CHF is the only franc that is still issued in Europe after the other nations, that used to denominate their currencies in francs, adopted the euro.
CHF’s popularity stems from its status as a perennial safe haven currency
The currency market, also known as the foreign exchange market or forex, is the largest financial market in the world, with a daily average volume of more than U.S. $6.6 trillion in April 2019. The Swiss franc comprises a large portion of this trade. The Swiss franc’s popularity stems from its status as a perennial safe haven currency, with many governments and other entities holding the currency as a buffer against instability in various types of markets and investments.
The currency’s stability is the result of several factors, including Switzerland’s history of political stability, its strong rule of law, its neutral stance with regard to foreign affairs, and its western approach to business affairs.
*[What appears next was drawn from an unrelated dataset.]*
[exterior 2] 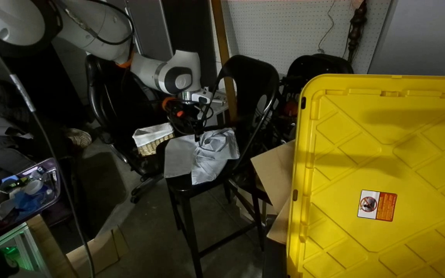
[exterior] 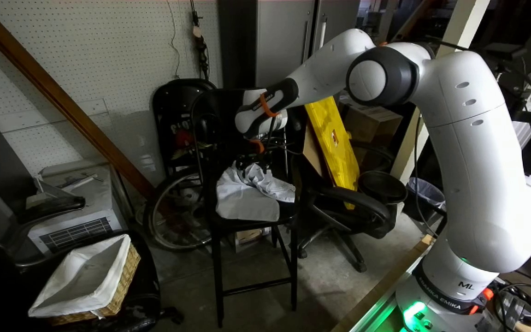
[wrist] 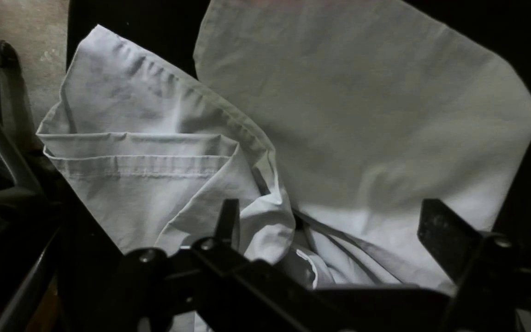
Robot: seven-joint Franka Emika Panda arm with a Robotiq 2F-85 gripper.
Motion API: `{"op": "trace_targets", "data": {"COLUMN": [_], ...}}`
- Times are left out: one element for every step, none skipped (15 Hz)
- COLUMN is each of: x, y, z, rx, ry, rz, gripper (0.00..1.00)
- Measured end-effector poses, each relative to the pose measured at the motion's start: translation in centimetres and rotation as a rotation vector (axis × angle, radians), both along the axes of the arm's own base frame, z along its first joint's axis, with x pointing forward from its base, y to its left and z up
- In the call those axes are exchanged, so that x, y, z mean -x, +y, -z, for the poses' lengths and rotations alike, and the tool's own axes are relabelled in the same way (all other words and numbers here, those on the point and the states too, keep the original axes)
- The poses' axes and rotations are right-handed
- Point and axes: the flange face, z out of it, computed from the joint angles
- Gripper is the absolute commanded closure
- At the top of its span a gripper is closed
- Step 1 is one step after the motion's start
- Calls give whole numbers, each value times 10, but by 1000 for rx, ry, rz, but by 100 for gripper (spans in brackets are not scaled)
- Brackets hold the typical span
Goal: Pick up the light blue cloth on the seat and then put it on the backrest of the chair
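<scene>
- At far left, a white-lined wicker basket [exterior: 123, 280] sits on a black chair [exterior: 148, 272]; behind it is a pale, grilled unit [exterior: 97, 203].
- A wooden beam [exterior: 62, 97] leans across the white pegboard wall [exterior: 122, 50], its lower end by a bicycle wheel [exterior: 151, 216] on the concrete floor [exterior: 182, 281].
- In the middle, the tall black chair [exterior: 217, 276] has the light blue cloth [exterior: 247, 200] lying over most of its square black seat [exterior: 247, 224], one part flat, another rumpled into folds. The backrest [exterior 2: 249, 73] rises from one edge of the seat.
- Over the cloth, the gripper [wrist: 330, 212] points down with its fingers [wrist: 445, 235] well apart, gripping nothing; folds show between them in the wrist view. Whether the tips touch the fabric, I cannot tell.
- Farther right, a grey metal cabinet [exterior: 284, 41] stands at the back and a yellow board [exterior: 332, 143] leans near a cardboard box [exterior: 376, 122]. The board's sticker [exterior 2: 377, 205], larger in an exterior view, pairs a crossed-out circle on white with a red-orange panel; its print is too small to read.
- Nearby stands a wheeled office chair [exterior: 368, 205].
- At far right, the white arm [exterior: 473, 152] carries "FRANKA EMIKA" on a dark band [exterior: 438, 290] low down, "ML" just above it, and a green light [exterior: 414, 313] below.
</scene>
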Motion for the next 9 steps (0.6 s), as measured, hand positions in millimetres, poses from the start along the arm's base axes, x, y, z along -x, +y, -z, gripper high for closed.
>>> {"op": "trace_targets", "data": {"x": [-1,-1,-1,-1,-1,0,0,0,0], "y": [0,0,0,0,-2,-4,-7,-10,-12], "z": [0,-1,-1,0,2,4,7,10,13], "rx": [0,0,0,1,6,11,17,24,33], "ry": [-2,-3,-3,-2,-4,-3,-3,-5,-6], "rz": [0,0,0,1,2,4,7,7,5], "gripper": [0,0,0,0,0,0,0,0,0]}}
Inflation in Switzerland has been relatively low over the years. In addition, Switzerland’s government and the Swiss National Bank (SNB) are traditionally non-interventionist. However, the Swiss franc is not a reserve currency. Foreign trade involving Switzerland is typically settled in euros or U.S. dollars, not in Swiss francs.
The demand for the Swiss franc as a safe haven substantially increases its value in the global foreign exchange markets. The demand for the currency as a safe haven soared in the years following the 2008 financial crisis. By 2021, the SNB had amassed USD 1.02 trillion (CHF 941.4 billion) in foreign currencies.
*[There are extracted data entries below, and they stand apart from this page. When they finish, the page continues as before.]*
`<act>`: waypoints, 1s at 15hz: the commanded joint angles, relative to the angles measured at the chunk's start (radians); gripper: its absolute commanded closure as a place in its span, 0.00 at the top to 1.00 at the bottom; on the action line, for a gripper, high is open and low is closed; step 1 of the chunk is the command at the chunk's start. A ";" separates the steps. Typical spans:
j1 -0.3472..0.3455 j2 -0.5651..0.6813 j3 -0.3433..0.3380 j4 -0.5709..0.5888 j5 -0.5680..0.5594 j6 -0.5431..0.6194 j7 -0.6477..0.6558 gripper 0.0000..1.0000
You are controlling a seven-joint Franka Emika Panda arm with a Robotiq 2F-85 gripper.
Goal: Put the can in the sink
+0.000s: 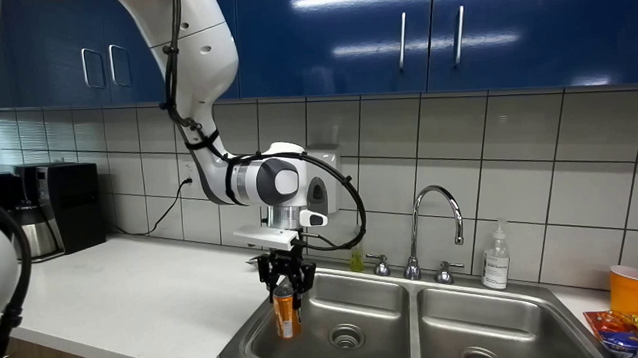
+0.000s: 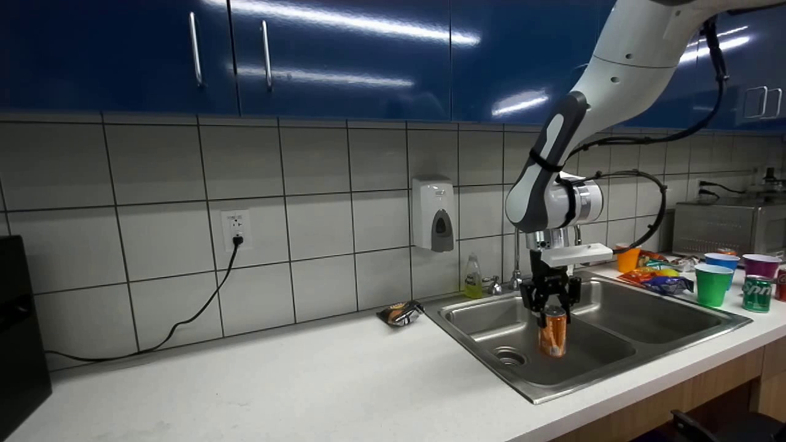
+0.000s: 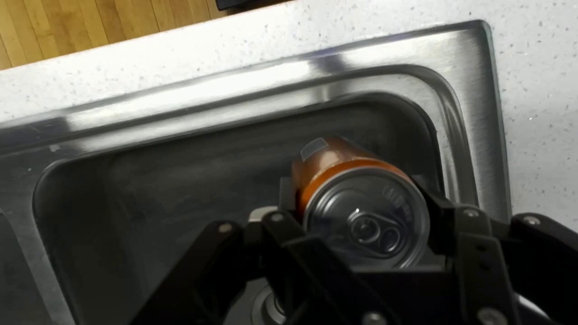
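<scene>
Gripper (image 1: 285, 302) clamped on can (image 3: 361, 207), over left basin (image 1: 372, 301) of sink (image 1: 414, 321); touchdown unclear. Carry looks done, release pending.

One gripper (image 1: 286, 301) is clamping one orange can (image 1: 288, 325). One sink (image 1: 413, 318) with two basins (image 1: 358, 294) and two drains (image 1: 347, 336) is lying below the gripper. One faucet (image 1: 412, 271), two taps (image 1: 445, 275) and two bottles (image 1: 496, 268) are standing beside it; four cups (image 2: 712, 287) are standing well apart from it.

Black gripper (image 1: 285, 298); can (image 1: 287, 318) in its grasp orange, silver-topped; sink (image 1: 358, 294) below, steel-grey; desk (image 3: 542, 117) beside, white, I see grey speckling.
</scene>
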 commanded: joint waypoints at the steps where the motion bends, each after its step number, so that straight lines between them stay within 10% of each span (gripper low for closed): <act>1: -0.025 0.068 0.011 0.065 0.026 0.015 -0.023 0.38; 15: -0.038 0.337 0.046 0.256 0.073 0.093 -0.011 0.38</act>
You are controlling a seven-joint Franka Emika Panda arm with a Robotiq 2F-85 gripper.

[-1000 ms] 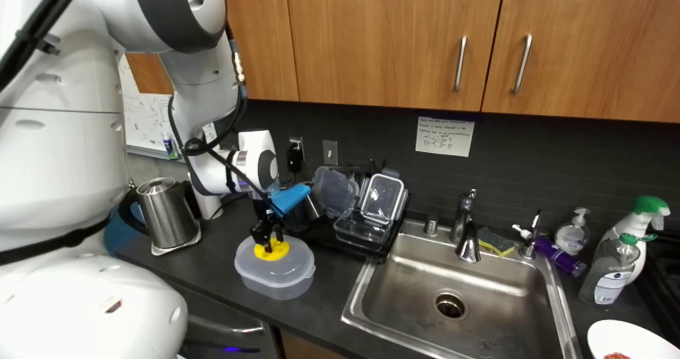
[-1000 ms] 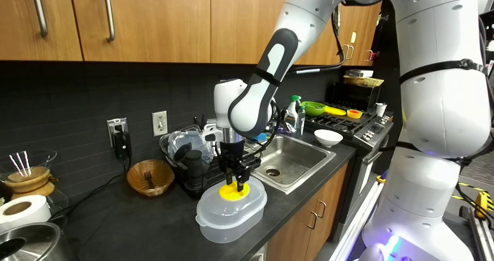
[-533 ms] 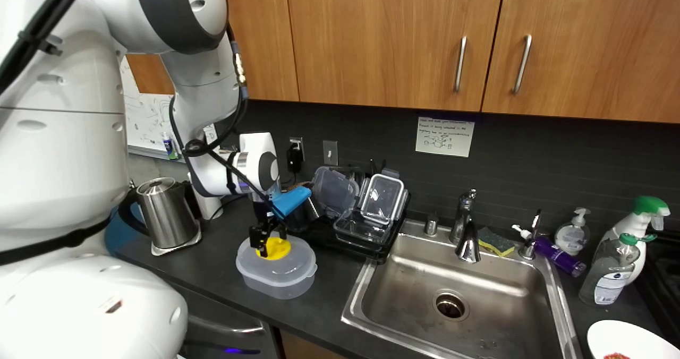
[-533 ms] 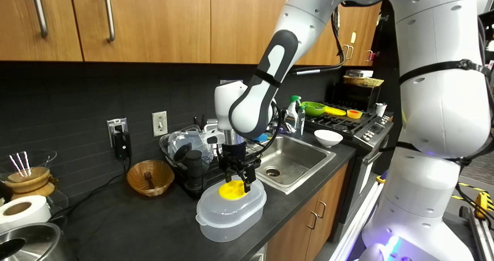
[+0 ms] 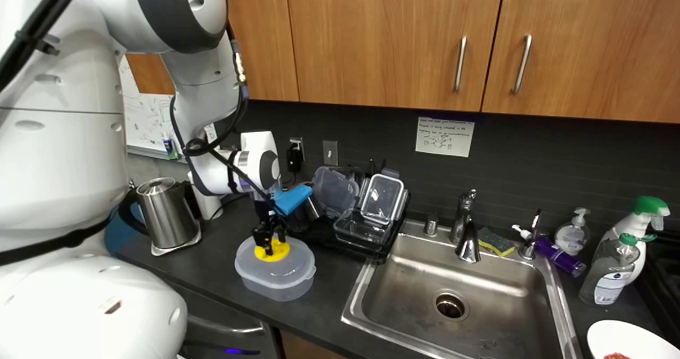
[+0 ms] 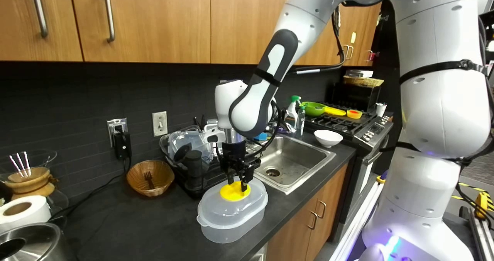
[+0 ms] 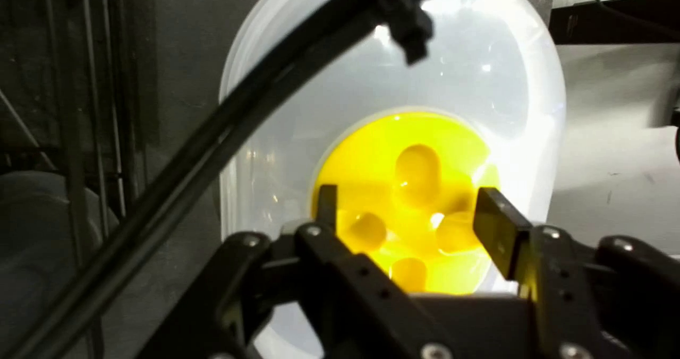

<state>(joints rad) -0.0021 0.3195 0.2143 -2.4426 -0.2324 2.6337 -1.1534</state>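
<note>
We observe the pincer [image 7: 406, 218] positioned over the round yellow disc [image 6: 233, 194] set into the translucent lid [image 6: 231, 212] of an oval container [image 6: 231, 233]. Its two fingers stand well apart across the disc, and we see nothing gripped between them. We cannot tell whether the tips bear on the yellow surface or stop just short of it.

Status: the container stands upright on the tabletop [image 6: 154, 230], lid in place; we judge alignment over the disc essentially complete. Not yet established: any hold on the disc. Neither lid nor container is raised. We cannot verify whether the lid's edge is fully pressed down.

Clearances: we note the front edge of the tabletop near one side of the container, with a narrow strip between. The dish rack [image 5: 366, 247] stands just beside the opposite side, and the rim of the sink [image 5: 357, 295] lies near. The widest gap extends toward the wicker basket [image 6: 137, 178] and the kettle [image 5: 169, 213], both well apart from the container. In the wrist view, black cables [image 7: 255, 101] cross in front of the lid; we should allow for their slack during any sideways movement.
</note>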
Although the high value of the currency made foreign goods cheap in Switzerland, it hurts domestic exporters and the Swiss tourism industry, as it makes the purchase of Swiss manufactured goods and services more expensive.
With Switzerland’s economy so heavily dependent on exports and tourism, the flight to the safety into the Swiss franc by global investors was hurting the economy. In Sept. 2011, the Swiss National Bank broke with tradition when it abandoned the float and pegged the swissie to the Euro, with the fix set at 1.2000 Swiss francs per euro. It defended the peg with open market sales of the swissie to maintain the peg on the forex market. In Jan. 2015, the SNB suddenly dropped the peg and allowed the currency to float, wreaking havoc on stock and forex markets. Swiss stocks tumbled dramatically, while the Swiss franc soared about 25%-30% relative to the euro within minutes. Some investors and firms were wiped out.
Economists and investors strongly criticized the SNB’s actions for dropping the peg without warning and for implementing it in the first place. Its actions were also unpopular in Switzerland.